-- Recorded data follows --

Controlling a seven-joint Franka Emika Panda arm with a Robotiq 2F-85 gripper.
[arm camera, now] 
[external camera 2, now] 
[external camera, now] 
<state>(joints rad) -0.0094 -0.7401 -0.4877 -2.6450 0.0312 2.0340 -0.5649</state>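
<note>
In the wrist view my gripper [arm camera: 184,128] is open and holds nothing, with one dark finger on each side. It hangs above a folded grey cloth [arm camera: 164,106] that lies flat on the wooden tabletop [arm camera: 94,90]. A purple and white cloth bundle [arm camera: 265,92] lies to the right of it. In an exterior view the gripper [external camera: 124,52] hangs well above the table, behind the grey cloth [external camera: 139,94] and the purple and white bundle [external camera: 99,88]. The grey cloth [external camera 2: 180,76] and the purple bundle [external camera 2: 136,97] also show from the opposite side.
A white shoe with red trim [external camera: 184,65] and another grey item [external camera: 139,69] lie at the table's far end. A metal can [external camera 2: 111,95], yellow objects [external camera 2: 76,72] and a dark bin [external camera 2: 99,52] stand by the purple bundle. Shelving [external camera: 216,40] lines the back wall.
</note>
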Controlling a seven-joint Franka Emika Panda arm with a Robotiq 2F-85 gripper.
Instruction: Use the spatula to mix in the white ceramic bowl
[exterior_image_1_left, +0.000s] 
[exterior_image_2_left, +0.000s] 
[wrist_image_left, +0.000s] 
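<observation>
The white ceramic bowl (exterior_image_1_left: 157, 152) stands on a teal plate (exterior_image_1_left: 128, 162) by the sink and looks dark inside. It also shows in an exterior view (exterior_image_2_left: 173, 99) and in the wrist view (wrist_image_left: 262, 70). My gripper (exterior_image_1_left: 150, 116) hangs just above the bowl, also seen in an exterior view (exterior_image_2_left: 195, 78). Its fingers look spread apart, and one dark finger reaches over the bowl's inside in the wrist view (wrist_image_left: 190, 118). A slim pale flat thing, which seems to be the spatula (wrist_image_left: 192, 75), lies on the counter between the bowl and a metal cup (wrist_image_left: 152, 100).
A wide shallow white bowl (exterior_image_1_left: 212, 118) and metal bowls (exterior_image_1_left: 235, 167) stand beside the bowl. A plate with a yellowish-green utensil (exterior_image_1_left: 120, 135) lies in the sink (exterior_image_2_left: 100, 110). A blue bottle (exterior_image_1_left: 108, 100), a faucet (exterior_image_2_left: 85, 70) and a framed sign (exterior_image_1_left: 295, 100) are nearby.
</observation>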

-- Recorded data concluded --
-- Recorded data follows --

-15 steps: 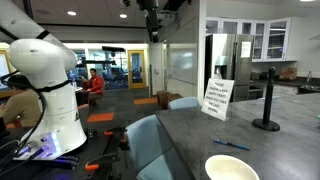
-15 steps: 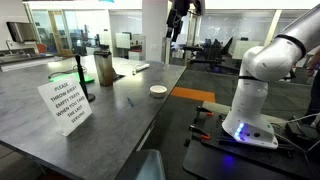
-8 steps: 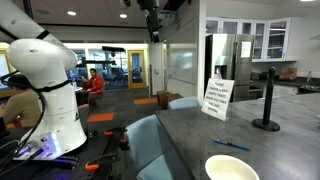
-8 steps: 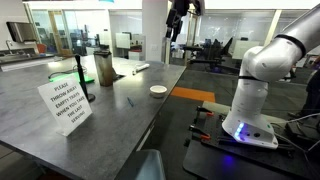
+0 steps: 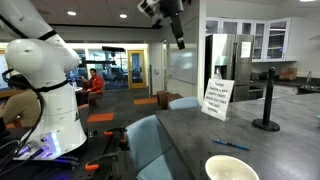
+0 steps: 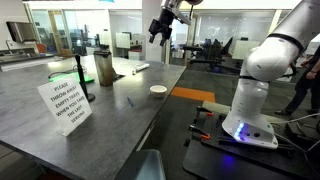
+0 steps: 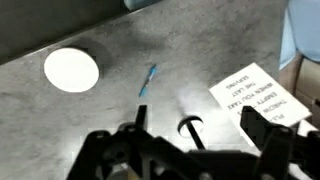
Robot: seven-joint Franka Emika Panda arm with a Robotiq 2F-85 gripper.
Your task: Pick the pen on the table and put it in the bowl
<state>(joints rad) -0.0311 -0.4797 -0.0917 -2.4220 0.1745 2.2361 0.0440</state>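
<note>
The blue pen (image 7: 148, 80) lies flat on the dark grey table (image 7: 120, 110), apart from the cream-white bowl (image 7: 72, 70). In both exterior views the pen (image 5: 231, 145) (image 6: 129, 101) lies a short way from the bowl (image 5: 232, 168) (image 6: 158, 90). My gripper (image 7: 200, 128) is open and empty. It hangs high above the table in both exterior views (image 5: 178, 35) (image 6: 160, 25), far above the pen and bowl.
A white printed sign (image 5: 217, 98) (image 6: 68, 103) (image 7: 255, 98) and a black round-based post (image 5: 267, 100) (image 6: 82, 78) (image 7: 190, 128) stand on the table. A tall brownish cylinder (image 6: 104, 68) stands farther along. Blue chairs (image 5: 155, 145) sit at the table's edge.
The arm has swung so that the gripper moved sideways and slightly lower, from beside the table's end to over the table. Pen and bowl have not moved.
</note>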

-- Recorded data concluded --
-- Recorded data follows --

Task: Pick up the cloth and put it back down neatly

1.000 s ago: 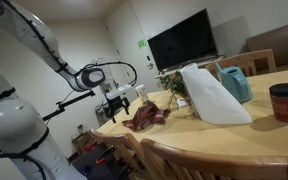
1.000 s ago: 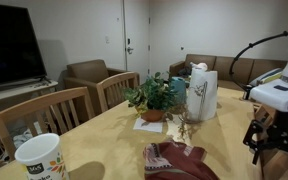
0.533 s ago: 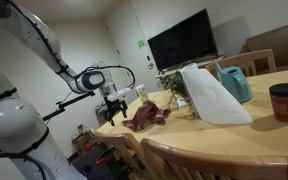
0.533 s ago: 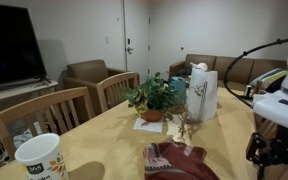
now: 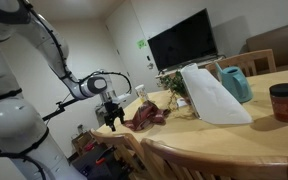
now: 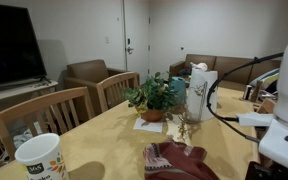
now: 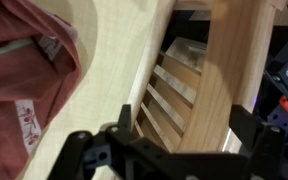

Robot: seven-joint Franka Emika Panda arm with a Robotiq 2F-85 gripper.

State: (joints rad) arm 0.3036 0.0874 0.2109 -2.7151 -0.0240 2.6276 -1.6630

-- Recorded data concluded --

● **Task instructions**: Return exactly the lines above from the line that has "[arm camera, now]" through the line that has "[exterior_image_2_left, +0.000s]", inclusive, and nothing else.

● **Response to this task**:
[arm camera, now] 
[external camera 2, now] 
[external camera, now] 
<state>(joints rad) -0.0094 -0.7401 -0.4877 -2.6450 0.0312 2.0340 -0.5649</state>
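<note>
In the wrist view my gripper [arm camera: 184,128] is open and holds nothing, with one dark finger on each side. It hangs above a folded grey cloth [arm camera: 164,106] that lies flat on the wooden tabletop [arm camera: 94,90]. A purple and white cloth bundle [arm camera: 265,92] lies to the right of it. In an exterior view the gripper [external camera: 124,52] hangs well above the table, behind the grey cloth [external camera: 139,94] and the purple and white bundle [external camera: 99,88]. The grey cloth [external camera 2: 180,76] and the purple bundle [external camera 2: 136,97] also show from the opposite side.
A white shoe with red trim [external camera: 184,65] and another grey item [external camera: 139,69] lie at the table's far end. A metal can [external camera 2: 111,95], yellow objects [external camera 2: 76,72] and a dark bin [external camera 2: 99,52] stand by the purple bundle. Shelving [external camera: 216,40] lines the back wall.
</note>
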Controlling a seven-joint Franka Emika Panda arm with a Robotiq 2F-85 gripper.
Instruction: Use the spatula to mix in the white ceramic bowl
[exterior_image_1_left, +0.000s] 
[exterior_image_2_left, +0.000s] 

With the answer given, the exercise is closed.